• DATA EXTRACT
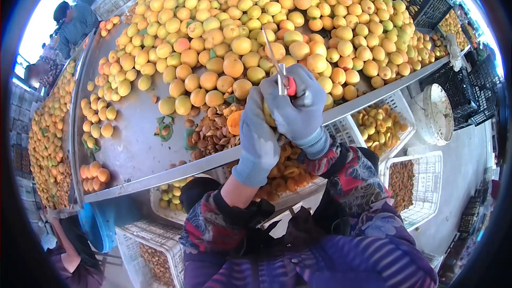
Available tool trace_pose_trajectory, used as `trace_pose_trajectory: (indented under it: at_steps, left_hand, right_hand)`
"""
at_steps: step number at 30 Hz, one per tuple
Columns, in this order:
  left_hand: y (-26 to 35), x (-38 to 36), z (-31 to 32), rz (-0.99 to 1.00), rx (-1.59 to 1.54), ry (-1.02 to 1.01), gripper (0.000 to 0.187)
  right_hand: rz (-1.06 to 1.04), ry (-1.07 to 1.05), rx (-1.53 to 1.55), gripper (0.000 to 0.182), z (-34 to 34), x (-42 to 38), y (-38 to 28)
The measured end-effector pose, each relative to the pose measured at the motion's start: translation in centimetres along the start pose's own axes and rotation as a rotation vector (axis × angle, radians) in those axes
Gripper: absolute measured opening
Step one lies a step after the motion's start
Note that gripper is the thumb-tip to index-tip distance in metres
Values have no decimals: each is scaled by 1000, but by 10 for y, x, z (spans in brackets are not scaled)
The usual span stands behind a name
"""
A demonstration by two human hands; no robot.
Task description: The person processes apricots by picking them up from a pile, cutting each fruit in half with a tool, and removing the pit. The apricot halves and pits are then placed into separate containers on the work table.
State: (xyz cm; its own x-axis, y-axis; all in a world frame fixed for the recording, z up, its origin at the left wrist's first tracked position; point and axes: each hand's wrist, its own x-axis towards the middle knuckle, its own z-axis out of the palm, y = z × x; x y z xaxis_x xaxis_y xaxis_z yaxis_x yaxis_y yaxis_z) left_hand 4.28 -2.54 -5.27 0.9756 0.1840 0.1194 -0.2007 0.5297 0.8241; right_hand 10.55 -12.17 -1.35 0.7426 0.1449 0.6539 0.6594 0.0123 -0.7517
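My right hand (300, 104), in a grey glove, is closed around a small knife (274, 56) with a red handle, its thin blade pointing up and away. Pressed against it, my left hand (257, 138), also gloved, is closed on a yellow apricot (268, 114), mostly hidden between the two gloves. A bright orange apricot piece (234, 122) shows right at the left glove's outer edge. Just left of that glove, brown apricot pits (210, 134) lie heaped by the rim of the metal table (128, 141).
Whole apricots (213, 37) are piled across the table. Below its edge are crates of apricot halves (290, 173) and yellow fruit (378, 125), a white bucket (438, 114), a pit-filled crate (421, 186) and a blue bin (96, 229). Another person (74, 26) is at the far left.
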Motion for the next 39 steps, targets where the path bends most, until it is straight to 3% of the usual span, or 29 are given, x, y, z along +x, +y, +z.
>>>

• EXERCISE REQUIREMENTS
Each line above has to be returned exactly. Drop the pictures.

• WRITTEN RESPONSE
Available tool trace_pose_trajectory, used as `trace_pose_trajectory: (indented under it: at_steps, left_hand, right_hand)`
"""
at_steps: step number at 30 Hz, one per tuple
Columns, in this order:
  left_hand: y (-26 to 35), x (-38 to 36), z (-31 to 32), rz (-0.99 to 1.00), rx (-1.59 to 1.54), ry (-1.02 to 1.01), gripper (0.000 to 0.187)
  right_hand: rz (-1.06 to 1.04), ry (-1.07 to 1.05), rx (-1.53 to 1.55), gripper (0.000 to 0.182), z (-34 to 34), x (-42 to 38), y (-38 to 28)
The measured end-effector pose, each relative to the pose measured at the motion's start: translation in centimetres along the start pose's own axes and rotation as a rotation vector (axis × angle, radians) in those axes
Gripper: absolute measured opening
Step one lies a step after the motion's start
Note that gripper is the thumb-tip to index-tip distance in metres
Values have no decimals: each is scaled by 1000, but by 10 for y, x, z (spans in brackets are not scaled)
The usual span stands behind a name
"""
A demonstration by two human hands; no robot.
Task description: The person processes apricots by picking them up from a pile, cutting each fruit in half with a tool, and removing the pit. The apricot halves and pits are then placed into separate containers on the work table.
State: (xyz cm; its own x-axis, y-axis; all in a world frame fixed for the recording, z up, its origin at the left wrist's first tracked position; point and axes: each hand's wrist, its own x-axis towards the middle knuckle, its own z-axis out of the palm, y = z × x; x y z xaxis_x xaxis_y xaxis_z yaxis_x yaxis_y yaxis_z) left_hand 4.28 -2.54 -5.27 0.9756 0.1840 0.1194 -0.2007 0.5297 0.8241; right_hand 10.55 -12.17 -1.35 0.7426 0.1449 0.6539 0.6594 0.0123 -0.7517
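My right hand (300, 104), in a grey glove, is closed around a small knife (274, 56) with a red handle, its thin blade pointing up and away. Pressed against it, my left hand (257, 138), also gloved, is closed on a yellow apricot (268, 114), mostly hidden between the two gloves. A bright orange apricot piece (234, 122) shows right at the left glove's outer edge. Just left of that glove, brown apricot pits (210, 134) lie heaped by the rim of the metal table (128, 141).
Whole apricots (213, 37) are piled across the table. Below its edge are crates of apricot halves (290, 173) and yellow fruit (378, 125), a white bucket (438, 114), a pit-filled crate (421, 186) and a blue bin (96, 229). Another person (74, 26) is at the far left.
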Motion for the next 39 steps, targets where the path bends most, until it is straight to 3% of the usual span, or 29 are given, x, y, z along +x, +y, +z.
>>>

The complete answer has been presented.